ロッキングチェアに揺られて

再発乳がんとともに、心穏やかに潔く、精一杯生きる

2010.8.15 究極の接客業

2010-08-15 07:28:55 | 日記
 医師という職業は、“究極の接客業”だと思う。なぜ?と思われるかもしれないけれど、毎週通院している一患者として、日々実感する。

 接客業と言うと、一義的にはショップの店員さんやレストランや美容院等で働く人たち・・・といったいわゆるサービス業に従事する人たちを思い浮かべるけれど、決してそれだけではないと思う。

 もちろん医師や看護師といった医療従事者の方たちは、高度な技術と資格を持つ専門職だが、何より海千山千(!)の患者と日々対峙していかなければならない職業だ。モンスター・ペイシェント等の話を聞くにつけ、朝から晩まで身を粉にして働き、さらには土日まで休みもなく働いているのに、なんて気の毒だろう・・・、と思う。
 セカンド・オピニオン等が浸透する中で、患者は医師を選ぶことが出来るようになっているが、逆に医師は患者を選べない。最近では私たち患者のことを「患者さま」とまで呼ぶ病院も多い。(これについては、個人的にはちょっとムズムズするので、「患者さん」で十分だと思うけれど・・・)もちろん医療関係者が患者にこびる必要は全くないけれど、あらゆる患者やその家族といった関係者たちとコミュニケーションがうまくとれなければ、実際のところ仕事にならないだろう、と思う。

 こうして考えてみると、どんな職業もつきつめてゆけば接客業だといえるかもしれない。人として組織の中で仕事をしていく上で、相手が“お客様”という関係ではなくても、他人(ひと)と全く関わらない仕事はないだろう。そして他人(ひと)と仕事をしていく上で、お互いにより良い関係を築き上げられるのに越したことはない。

 中には接客を天性としているかのように、特別な努力もしないでどんな相手ともごく自然にすんなり良い関係が作れる人もいるかもしれないが、仕事として(お金をもらって)やっていくなら、大半の人にとってある程度の努力は絶対に必要だろう。
 もちろん患者が医師等の医療関係者とより良い関係を作っていくためにも、当然それなりの努力が必要だと思う。
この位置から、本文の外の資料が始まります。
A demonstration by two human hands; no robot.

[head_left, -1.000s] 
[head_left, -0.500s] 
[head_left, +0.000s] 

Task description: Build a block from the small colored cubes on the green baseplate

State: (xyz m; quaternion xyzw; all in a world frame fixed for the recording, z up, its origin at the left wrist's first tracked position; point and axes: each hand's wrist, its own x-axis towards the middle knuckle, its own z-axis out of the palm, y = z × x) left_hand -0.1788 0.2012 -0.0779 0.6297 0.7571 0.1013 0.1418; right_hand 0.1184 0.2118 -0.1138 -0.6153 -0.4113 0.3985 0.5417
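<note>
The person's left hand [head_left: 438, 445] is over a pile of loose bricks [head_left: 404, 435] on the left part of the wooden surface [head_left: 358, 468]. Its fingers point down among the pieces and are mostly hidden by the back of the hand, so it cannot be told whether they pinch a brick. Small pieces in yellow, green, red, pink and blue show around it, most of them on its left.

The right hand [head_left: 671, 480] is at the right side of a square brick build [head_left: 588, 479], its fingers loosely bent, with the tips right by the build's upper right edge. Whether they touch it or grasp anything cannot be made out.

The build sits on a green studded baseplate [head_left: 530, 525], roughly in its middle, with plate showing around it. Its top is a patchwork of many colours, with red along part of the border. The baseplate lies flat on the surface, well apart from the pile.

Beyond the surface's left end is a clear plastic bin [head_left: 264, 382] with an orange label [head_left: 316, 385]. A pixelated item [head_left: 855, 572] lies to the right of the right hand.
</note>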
 人間のことだから、当然相性もあるだろう。それでも医師が、命に関わる切羽詰った要求をもつあらゆる患者を相手にしなければならない“究極の接客業”である、と思えれば、お互いより良い関係が築きやすいのかもしれない。もちろん医師(相手)にへりくだる必要はないが、自分の言葉で自分の現状(容態)なりリクエスト(希望する治療等)がきちん正確に伝えられること、何より自分はあなたという医師の治療を受けて良くなりたい(あるいは今の状況を維持したい)のだということ、そして、そのためにはある程度の犠牲も受け入れながら、自分のライフスタイルを大切にしつつ治療を続けていきたいのだ、と真摯な姿勢で示していければよいのではないかと思う。

 今日は65回目の終戦記念日。
 小学生の頃、長い夏休みの間にこの日が全校一斉登校日だったのは、終戦記念日と関係あるものだと勝手に思っていた。が、今となってみれば、この日は公務員の給与支給日。当時は口座振込みではなく現金支給だったから、先生たちは学校に出てくる必要があったのだな、などと気づいてしまってからはちょっと複雑・・・な日になった。